= Task statement =
Transcribe all the data below exactly, leaving its pictures out.

= Supplied material =
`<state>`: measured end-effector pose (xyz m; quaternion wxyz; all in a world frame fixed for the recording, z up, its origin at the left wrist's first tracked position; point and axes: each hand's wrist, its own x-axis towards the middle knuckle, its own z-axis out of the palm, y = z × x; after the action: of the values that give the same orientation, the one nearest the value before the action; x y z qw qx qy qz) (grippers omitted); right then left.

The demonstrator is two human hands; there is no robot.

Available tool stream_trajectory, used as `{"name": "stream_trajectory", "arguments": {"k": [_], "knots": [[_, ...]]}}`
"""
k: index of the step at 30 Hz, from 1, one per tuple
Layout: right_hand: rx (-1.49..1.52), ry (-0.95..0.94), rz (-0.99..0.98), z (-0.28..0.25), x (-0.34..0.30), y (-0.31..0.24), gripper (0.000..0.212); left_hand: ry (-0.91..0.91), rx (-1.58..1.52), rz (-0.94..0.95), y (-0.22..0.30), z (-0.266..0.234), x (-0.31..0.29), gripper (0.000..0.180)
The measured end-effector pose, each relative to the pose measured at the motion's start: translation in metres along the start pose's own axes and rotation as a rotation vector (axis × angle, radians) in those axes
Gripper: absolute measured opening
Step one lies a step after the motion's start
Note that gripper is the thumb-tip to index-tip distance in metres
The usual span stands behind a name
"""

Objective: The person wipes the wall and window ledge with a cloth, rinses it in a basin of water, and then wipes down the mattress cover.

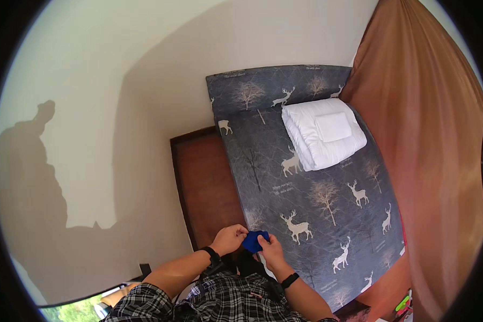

= Output below =
`<state>`: measured end-effector pose (xyz m; quaternion wxyz; all in a world frame fixed for the recording, z up, its origin at the left wrist's first tracked position; point and axes: each hand's wrist, its own x-axis towards the middle knuckle, its own z-axis out of the palm, y = z × x; after the action: of the values that give the same orientation, the one nearest the value before the action; x y z qw qx qy qz) (grippers omitted); right then left.

The demonstrator is two human hands; there is no robot.

Available tool stream_trajectory, used as `{"name": "stream_trajectory", "arguments": {"k": [_], "knots": [[_, ...]]}}`
"""
k: index of the step at 30 Hz, from 1, one per tuple
Layout: right_hand: rx (-1.49..1.52), ry (-0.95..0.94), rz (-0.99..0.98), z (-0.28..0.25), x (-0.34..0.30), y (-0.31..0.24), gripper (0.000..0.212); left_hand: ry (-0.91..0.91), rx (-1.58..1.52), rz (-0.94..0.95), y (-0.22..0.30), z (-0.266..0.234), x (-0.31..0.29), gripper (0.000..0.180)
The measured end-effector pose, each relative to the pose measured at the motion's start: translation in metres along the start pose's own axes and rotation as a rotation vector (axis × angle, radians) in those axes
Gripper: absolute measured opening
Step one lies a step after the motion's start
Note that gripper is the thumb-tip to index-tip distance in metres
The usual span stands behind a name
"""

Objective: The person wipes the wall and window ledge with a cloth, rinses it in a basin of water, and then wipes down the mattress cover.

Work on this exercise is now finished.